Remember, the nature of IP is that there are many routes to get to the same address. It is not point to point. A packet gets fired into the net and "finds it's way" - kind of like those fragile little sea turtles who have to find their way into the ocean before they get picked off by a sea gull. So what happens when a NIC doesn't find the gateway in a timely (few millisecond) manner? If there is another gateway installed on the machine it will attempt to use this alternative route.
The problem is NAT. There is a static mapping on PIX A for the ip address 192.168.8 that matches some outside routable "real" internet address. The PIX actually "tags" packets and knows where to send them to and from.
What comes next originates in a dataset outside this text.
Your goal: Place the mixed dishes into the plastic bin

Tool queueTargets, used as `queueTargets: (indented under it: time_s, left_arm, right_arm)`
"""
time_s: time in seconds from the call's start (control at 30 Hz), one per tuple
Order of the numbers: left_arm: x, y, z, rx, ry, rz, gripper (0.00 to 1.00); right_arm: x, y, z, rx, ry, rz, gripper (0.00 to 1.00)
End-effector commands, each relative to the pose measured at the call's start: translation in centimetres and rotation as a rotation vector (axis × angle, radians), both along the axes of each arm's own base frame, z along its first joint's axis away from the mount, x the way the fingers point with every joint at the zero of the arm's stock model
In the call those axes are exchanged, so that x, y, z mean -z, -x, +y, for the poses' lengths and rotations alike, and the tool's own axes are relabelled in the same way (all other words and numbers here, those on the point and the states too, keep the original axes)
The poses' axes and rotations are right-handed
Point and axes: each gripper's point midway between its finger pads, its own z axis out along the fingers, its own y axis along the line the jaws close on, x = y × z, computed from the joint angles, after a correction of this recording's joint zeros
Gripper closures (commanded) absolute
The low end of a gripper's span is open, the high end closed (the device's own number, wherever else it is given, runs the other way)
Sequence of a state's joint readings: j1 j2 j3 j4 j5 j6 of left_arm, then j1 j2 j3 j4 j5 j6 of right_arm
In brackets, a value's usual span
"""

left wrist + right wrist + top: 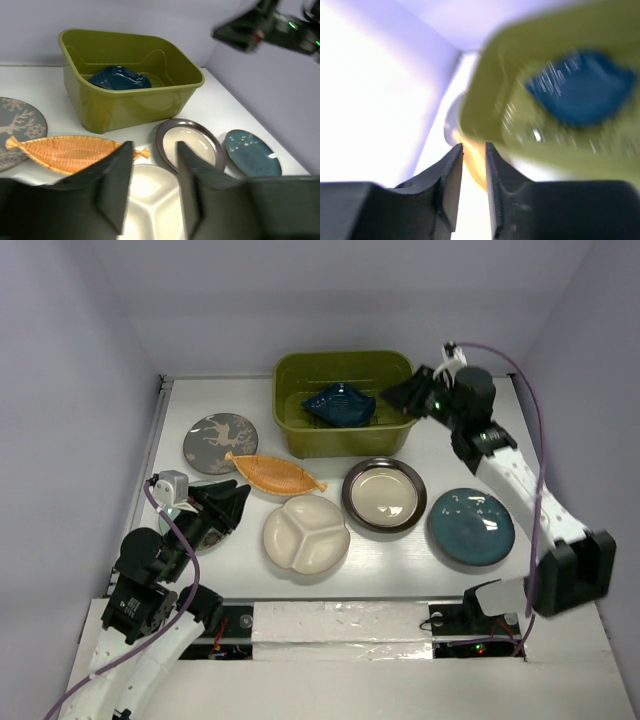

When that alternate gateway is attempted the tagging becomes a mismatch. This has the effect of causing the server to "hang" - at least in regard to network packets on that specific NIC, while it waits for packets it "knows" it sent successfully. At some point it recycles (about 80 seconds in our scenario) and starts using the right gateway again.
In Linux I could bind the IP to a specific gateway, but windows is more "helpful" than that. It's determined to get that sea turtle to the sea - even if it has to go through that other gateway to do it. I could find now way to bind the NIC specifically to the gateway - although it is possible to adjust the order using metrics. My only option was to remove one of the gateways - not the best choice because the gateways control external subnets of Internet IPs. I'm next going to try adding a static mapping for the ip to the alternate gateway - so they would both have the same static Map. I think that will do the trick.